RBA left the cash rate unchanged at 1.5% for a 25th consecutive month. Similar to previous meetings, policymakers were upbeat over the growth and the employment outlook, while acknowledging soft wage growth and inflation. In short, the central bank is optimistic over the business conditions and higher levels of investment in public infrastructure. It acknowledged the strong growth in employment, projecting the unemployment rate to drop to around 5% over the next couple of years. The members, however, judged that low inflation and soft wage growth worth ongoing monitor before another rate hike. The policy statement was almost identical to the previous one, with only some changes seen in the assessments of the job market and exchange rate.

Policymakers were more upbeat over the employment situation.
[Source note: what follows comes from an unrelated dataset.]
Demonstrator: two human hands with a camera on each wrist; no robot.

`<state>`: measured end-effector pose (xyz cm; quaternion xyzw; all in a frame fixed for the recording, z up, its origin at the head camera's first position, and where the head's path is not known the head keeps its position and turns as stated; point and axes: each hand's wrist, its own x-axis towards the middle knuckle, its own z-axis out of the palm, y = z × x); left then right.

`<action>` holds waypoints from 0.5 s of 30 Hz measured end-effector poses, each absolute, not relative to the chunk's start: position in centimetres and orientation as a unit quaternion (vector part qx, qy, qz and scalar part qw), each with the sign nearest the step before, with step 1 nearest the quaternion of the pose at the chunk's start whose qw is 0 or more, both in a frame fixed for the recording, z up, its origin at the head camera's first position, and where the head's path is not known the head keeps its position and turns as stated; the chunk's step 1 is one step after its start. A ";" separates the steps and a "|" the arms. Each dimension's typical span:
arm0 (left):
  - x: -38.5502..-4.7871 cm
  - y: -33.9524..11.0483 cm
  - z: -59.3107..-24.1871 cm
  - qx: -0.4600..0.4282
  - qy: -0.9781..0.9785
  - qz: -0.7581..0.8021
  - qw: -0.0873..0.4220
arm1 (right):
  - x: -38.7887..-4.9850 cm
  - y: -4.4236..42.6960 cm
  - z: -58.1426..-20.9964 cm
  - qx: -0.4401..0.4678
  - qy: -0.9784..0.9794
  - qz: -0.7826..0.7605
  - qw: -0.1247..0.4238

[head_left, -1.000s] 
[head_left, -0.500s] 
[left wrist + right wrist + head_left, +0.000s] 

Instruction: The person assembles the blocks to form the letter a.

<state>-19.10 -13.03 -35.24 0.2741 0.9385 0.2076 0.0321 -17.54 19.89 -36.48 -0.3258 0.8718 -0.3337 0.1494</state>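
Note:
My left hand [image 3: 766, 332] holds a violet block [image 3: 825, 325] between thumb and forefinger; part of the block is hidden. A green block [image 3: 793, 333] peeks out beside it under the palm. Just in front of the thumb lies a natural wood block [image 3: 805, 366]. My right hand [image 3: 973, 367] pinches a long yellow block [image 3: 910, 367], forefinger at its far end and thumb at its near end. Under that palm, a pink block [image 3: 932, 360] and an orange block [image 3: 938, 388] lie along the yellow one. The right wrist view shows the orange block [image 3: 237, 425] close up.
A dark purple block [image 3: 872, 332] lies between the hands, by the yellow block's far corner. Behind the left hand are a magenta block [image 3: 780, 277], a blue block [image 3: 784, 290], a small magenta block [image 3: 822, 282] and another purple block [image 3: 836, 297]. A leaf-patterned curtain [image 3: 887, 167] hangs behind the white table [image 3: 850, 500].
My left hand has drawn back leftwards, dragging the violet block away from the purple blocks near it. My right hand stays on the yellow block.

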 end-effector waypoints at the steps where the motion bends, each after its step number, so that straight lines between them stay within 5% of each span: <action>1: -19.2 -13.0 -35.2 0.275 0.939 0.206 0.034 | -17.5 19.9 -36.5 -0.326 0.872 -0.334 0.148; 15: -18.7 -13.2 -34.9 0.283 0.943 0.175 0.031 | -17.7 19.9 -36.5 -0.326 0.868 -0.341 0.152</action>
As suggested in the statement, “the unemployment rate has fallen to 5.3%, the lowest level in almost six years. The vacancy rate is high and there are reports of skills shortages in some areas”. Meanwhile, the members acknowledged that “wages growth remains low, although it has picked up a little recently”. They expected that growth would be above trend in 1H18 but maintained the growth forecast unchanged. The central bank affirmed that the central growth forecast for GDP growth to average “a bit above 3 per cent” in 2018 and 2019. While noting positive business conditions, it reiterated concerns over domestic demand, suggesting that “one continuing source of uncertainty is the outlook for household consumption”.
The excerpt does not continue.